Content starts

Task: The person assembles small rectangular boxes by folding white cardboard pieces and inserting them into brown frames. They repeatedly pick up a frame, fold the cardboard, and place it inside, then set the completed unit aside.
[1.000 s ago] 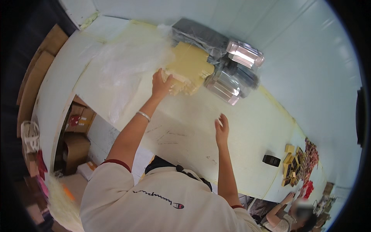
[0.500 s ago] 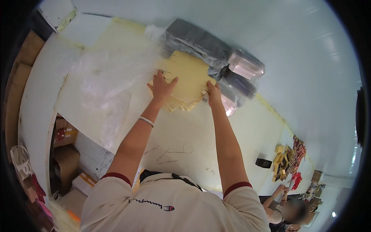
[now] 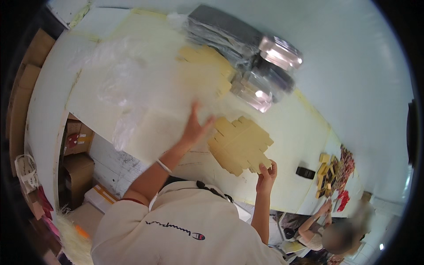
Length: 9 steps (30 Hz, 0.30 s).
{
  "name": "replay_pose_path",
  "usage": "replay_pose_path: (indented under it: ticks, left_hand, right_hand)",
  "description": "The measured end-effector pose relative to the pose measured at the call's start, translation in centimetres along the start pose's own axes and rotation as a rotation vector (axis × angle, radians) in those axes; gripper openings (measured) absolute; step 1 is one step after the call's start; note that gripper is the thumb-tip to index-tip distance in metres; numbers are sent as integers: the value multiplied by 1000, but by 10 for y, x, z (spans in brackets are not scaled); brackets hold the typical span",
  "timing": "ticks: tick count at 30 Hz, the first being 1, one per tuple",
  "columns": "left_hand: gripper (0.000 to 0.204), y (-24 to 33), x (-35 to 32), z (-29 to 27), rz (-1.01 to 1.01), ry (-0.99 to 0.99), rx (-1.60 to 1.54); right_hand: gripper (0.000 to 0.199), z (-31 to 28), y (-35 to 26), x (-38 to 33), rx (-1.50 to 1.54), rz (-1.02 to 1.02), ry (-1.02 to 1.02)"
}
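A flat, die-cut yellow cardboard box blank [image 3: 240, 143] is held up over the table, its notched tabs spread around it. Fingers and thumb of my right hand [image 3: 267, 174] pinch a tab at its near right corner. My left hand [image 3: 196, 128], slightly blurred, is by the blank's left edge with thumb and fingers apart and nothing in it. Beyond the hands lies a pile of similar yellow blanks [image 3: 205, 66], partly smeared by motion.
Dark plastic-wrapped bundles [image 3: 221, 28] and shiny clear-wrapped packs [image 3: 280, 53] line the far side. Crumpled clear plastic film [image 3: 121, 88] lies left. Rightward sit a black object [image 3: 304, 172] and small yellow boxes [image 3: 324, 172]. A co-worker's hands [image 3: 324, 210] are at the lower right.
Both hands were at the yellow pile. My right hand has come nearer and right with one blank, turning it; my left hand has left the pile and moved nearer.
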<state>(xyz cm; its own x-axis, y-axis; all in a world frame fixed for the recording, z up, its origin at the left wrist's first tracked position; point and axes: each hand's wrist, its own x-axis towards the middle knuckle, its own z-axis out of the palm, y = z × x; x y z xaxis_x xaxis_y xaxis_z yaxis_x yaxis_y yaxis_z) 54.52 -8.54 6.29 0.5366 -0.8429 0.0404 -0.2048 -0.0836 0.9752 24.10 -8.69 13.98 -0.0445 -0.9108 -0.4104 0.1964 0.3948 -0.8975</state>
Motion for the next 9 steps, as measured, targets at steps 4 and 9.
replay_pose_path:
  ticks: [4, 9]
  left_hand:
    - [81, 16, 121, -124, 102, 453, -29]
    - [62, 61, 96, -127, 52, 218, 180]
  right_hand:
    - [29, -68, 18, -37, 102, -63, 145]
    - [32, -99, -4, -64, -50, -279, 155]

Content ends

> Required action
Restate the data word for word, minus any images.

> Output for this exercise
Task: The person assembles small rectangular boxes by folding white cardboard pieces and inserting them into brown frames. They repeatedly pick up a frame, fold the cardboard, and place it inside, then set the completed unit aside.
[1.000 s ago] 
[0.500 s ago] 
[now] 
Length: 9 steps (30 Hz, 0.30 s).
{
  "name": "replay_pose_path",
  "usage": "replay_pose_path: (indented under it: ticks, left_hand, right_hand)",
  "description": "The measured end-effector pose relative to the pose measured at the call's start, translation in centimetres along the start pose's own axes and rotation as a rotation vector (axis × angle, radians) in those axes; gripper openings (measured) absolute; step 1 is one step after the call's start; note that gripper is the thumb-tip to index-tip distance in metres; numbers are sent as integers: the value multiplied by 1000, but by 10 for y, x, z (spans in brackets are not scaled); brackets hold the typical span",
  "timing": "ticks: tick count at 30 Hz, the first being 1, one per tuple",
  "columns": "left_hand: gripper (0.000 to 0.204), y (-24 to 33), x (-35 to 32), z (-29 to 27), rz (-1.01 to 1.01), ry (-0.99 to 0.99), rx (-1.60 to 1.54); right_hand: gripper (0.000 to 0.199), z (-31 to 28), y (-35 to 26), x (-38 to 33), rx (-1.50 to 1.54), rz (-1.02 to 1.02), ry (-1.02 to 1.02)"
}
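A flat, die-cut yellow cardboard box blank [image 3: 240, 143] is held up over the table, its notched tabs spread around it. Fingers and thumb of my right hand [image 3: 267, 174] pinch a tab at its near right corner. My left hand [image 3: 196, 128], slightly blurred, is by the blank's left edge with thumb and fingers apart and nothing in it. Beyond the hands lies a pile of similar yellow blanks [image 3: 205, 66], partly smeared by motion.
Dark plastic-wrapped bundles [image 3: 221, 28] and shiny clear-wrapped packs [image 3: 280, 53] line the far side. Crumpled clear plastic film [image 3: 121, 88] lies left. Rightward sit a black object [image 3: 304, 172] and small yellow boxes [image 3: 324, 172]. A co-worker's hands [image 3: 324, 210] are at the lower right.
Both hands were at the yellow pile. My right hand has come nearer and right with one blank, turning it; my left hand has left the pile and moved nearer.
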<state>(xyz cm; its own x-axis, y-axis; all in a world frame fixed for the recording, z up, its origin at the left wrist's first tracked position; point and axes: each hand's wrist, its own x-axis towards the middle knuckle, its own z-axis out of the palm, y = z × x; x y z xaxis_x xaxis_y xaxis_z yaxis_x yaxis_y yaxis_z) 54.52 -8.54 6.29 0.5366 -0.8429 0.0404 -0.2048 -0.0836 0.9752 24.10 -8.69 13.98 -0.0445 -0.9108 -0.4104 0.1964 0.3948 -0.8975</state>
Motion for the next 9 steps, as measured, targets at steps 4 and 9.
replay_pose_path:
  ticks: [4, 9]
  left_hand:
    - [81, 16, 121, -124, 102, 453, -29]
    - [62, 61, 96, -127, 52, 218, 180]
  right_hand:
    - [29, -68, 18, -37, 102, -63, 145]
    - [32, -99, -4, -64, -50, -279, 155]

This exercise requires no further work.